Exercise brief: In the listing below, find the line containing "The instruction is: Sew" and the line containing "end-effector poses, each". Repeat exactly those two lines and every line between them.

Source information:
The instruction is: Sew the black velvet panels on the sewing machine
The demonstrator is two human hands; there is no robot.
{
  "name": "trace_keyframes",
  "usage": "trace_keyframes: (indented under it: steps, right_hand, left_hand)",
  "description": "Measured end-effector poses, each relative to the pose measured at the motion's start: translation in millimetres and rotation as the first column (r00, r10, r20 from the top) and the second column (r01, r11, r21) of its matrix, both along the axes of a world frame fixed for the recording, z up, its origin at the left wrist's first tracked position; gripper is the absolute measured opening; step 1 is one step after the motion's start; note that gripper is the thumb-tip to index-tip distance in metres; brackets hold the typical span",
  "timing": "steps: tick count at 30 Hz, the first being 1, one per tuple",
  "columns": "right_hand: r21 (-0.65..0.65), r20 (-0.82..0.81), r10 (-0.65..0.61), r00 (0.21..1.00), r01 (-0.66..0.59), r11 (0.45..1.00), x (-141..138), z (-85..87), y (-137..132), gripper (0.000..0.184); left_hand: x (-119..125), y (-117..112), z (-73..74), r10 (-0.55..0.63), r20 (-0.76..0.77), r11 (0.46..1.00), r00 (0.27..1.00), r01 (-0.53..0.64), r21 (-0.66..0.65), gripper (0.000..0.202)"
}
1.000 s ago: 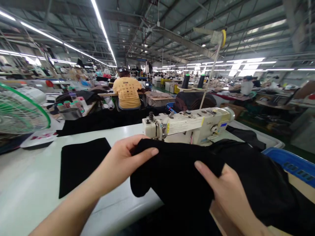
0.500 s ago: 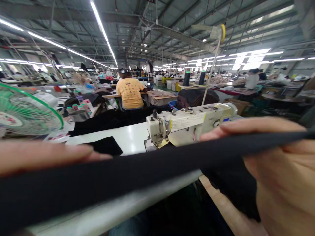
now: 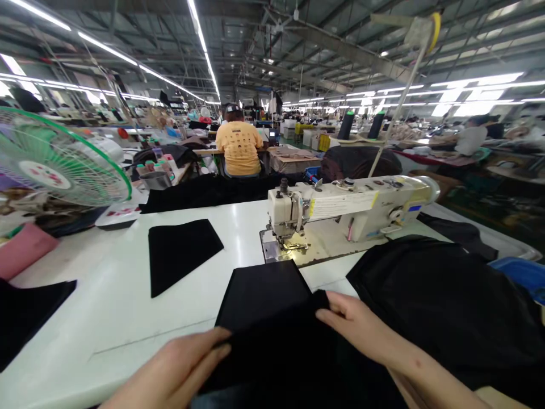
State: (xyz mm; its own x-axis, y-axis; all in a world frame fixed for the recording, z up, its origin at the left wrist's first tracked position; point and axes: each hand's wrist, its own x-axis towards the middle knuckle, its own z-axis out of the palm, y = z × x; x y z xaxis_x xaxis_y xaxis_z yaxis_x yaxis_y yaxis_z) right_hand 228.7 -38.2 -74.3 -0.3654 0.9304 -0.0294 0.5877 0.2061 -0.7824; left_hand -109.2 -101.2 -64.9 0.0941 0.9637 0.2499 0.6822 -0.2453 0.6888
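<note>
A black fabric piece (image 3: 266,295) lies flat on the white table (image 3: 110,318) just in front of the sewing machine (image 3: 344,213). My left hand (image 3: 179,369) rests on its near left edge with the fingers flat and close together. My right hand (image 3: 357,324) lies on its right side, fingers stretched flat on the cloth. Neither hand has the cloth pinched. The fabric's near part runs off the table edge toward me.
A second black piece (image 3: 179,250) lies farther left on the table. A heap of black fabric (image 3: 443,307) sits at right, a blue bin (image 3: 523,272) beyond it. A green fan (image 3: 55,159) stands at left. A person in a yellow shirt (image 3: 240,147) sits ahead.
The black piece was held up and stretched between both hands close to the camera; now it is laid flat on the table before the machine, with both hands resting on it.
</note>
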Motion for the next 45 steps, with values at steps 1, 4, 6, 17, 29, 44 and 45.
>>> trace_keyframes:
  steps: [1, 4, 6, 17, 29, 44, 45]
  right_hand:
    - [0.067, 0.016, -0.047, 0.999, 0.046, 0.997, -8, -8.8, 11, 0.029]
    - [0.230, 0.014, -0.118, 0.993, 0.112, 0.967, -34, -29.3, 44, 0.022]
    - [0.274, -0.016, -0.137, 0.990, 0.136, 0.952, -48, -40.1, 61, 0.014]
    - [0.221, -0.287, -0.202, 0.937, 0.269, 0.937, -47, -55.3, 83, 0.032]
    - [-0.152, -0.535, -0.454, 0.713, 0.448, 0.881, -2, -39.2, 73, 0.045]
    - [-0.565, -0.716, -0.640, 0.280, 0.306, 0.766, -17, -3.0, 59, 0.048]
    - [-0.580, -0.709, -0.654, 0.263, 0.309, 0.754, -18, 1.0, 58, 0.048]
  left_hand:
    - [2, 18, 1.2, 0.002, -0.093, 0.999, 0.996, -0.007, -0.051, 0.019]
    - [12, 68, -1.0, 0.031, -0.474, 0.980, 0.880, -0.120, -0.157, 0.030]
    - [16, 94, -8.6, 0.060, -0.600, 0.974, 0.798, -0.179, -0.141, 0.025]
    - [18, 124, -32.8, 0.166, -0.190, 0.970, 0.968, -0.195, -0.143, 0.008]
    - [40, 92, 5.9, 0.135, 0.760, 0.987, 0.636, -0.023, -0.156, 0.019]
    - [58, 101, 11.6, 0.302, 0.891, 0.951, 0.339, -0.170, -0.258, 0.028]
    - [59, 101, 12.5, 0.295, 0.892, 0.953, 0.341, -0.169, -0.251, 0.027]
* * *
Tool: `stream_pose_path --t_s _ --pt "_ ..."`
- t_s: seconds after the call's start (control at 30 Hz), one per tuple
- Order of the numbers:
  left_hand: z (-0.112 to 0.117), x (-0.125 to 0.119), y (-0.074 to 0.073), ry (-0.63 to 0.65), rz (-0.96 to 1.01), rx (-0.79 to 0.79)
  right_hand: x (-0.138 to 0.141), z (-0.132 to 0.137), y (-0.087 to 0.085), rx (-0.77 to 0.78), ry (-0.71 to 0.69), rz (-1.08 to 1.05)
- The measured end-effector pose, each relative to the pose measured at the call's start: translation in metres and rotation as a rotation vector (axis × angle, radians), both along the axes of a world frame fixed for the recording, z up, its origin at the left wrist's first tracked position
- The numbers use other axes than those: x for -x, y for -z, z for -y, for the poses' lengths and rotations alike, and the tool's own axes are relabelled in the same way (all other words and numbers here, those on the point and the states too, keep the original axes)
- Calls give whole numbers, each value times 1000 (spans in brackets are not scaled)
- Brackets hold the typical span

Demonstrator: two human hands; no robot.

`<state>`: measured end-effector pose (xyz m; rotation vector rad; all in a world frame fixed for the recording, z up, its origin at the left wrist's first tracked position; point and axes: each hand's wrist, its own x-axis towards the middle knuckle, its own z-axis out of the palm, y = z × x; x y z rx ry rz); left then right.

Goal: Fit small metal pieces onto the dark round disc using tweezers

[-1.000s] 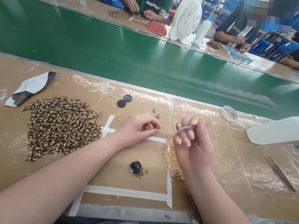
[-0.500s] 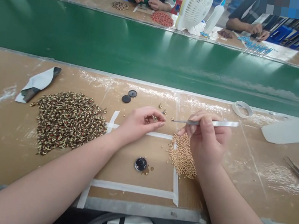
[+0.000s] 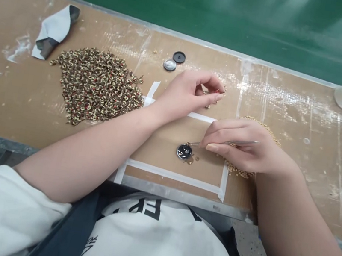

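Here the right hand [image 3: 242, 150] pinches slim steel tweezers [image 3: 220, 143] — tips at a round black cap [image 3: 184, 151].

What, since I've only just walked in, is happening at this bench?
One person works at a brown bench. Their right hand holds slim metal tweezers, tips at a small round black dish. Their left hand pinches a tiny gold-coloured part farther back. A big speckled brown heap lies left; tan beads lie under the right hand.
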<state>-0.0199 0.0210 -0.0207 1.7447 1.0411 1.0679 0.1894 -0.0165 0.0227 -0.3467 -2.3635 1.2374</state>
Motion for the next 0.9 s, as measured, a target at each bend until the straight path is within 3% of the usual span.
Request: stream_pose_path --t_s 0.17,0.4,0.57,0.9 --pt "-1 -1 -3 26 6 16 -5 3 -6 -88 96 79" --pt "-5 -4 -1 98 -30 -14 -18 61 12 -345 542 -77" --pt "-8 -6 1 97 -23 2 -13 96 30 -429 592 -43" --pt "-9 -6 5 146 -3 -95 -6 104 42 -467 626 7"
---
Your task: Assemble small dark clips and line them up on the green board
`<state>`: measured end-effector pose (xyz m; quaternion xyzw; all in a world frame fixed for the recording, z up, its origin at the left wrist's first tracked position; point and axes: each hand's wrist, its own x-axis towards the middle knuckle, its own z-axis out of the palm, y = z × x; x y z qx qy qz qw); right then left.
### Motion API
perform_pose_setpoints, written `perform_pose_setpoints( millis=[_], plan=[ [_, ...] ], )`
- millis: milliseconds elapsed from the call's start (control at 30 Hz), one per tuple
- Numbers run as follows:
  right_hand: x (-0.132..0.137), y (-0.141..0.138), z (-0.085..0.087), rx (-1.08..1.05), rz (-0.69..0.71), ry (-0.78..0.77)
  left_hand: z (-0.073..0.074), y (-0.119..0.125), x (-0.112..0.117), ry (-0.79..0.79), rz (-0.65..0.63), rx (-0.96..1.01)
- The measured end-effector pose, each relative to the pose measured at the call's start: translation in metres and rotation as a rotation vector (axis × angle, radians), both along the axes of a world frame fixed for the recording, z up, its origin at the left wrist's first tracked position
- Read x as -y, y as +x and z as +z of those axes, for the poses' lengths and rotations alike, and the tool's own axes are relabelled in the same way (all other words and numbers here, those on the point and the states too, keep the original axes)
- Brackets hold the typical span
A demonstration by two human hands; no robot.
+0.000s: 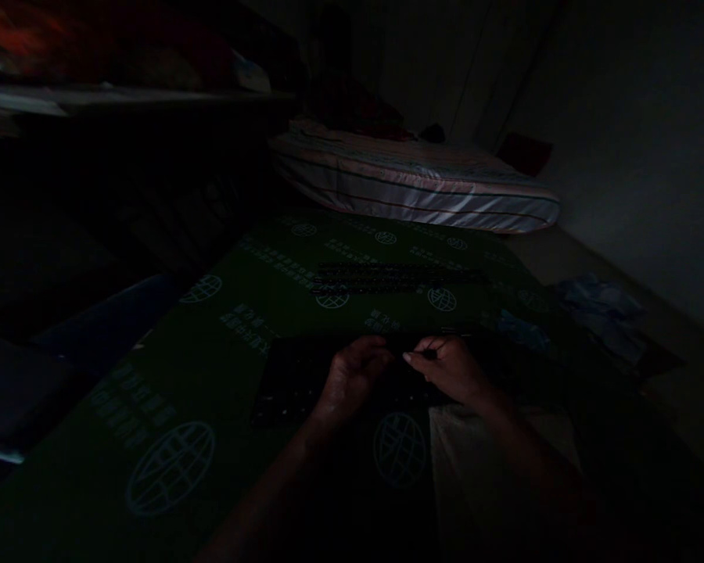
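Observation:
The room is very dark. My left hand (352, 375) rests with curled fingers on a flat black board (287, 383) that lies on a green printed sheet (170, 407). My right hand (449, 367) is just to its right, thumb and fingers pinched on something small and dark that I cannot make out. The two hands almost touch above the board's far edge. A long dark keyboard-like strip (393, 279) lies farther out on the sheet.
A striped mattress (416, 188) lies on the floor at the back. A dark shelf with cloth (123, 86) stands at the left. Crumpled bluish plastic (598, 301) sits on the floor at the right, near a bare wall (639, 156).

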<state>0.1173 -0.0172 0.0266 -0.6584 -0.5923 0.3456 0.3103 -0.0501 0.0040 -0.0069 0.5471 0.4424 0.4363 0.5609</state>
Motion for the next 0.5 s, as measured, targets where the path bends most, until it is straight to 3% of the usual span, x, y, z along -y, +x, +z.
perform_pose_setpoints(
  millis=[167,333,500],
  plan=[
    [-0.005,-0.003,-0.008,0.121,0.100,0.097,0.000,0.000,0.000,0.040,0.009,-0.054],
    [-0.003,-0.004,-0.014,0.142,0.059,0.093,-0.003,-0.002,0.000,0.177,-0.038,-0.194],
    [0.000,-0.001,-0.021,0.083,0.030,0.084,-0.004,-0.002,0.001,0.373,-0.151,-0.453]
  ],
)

Your response:
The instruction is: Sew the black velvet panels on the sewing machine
The demonstrator is two human hands; there is no robot.
{
  "name": "trace_keyframes",
  "usage": "trace_keyframes: (indented under it: steps, right_hand, left_hand)",
  "description": "Measured end-effector poses, each relative to the pose measured at the motion's start: translation in millimetres and rotation as the first column (r00, r10, r20 from the top) and the second column (r01, r11, r21) of its matrix, both along the axes of a world frame fixed for the recording, z up, its origin at the left wrist's first tracked position; gripper is the absolute measured opening; step 1 is one step after the motion's start; note that gripper is the thumb-tip to index-tip distance in metres; brackets hold the typical span",

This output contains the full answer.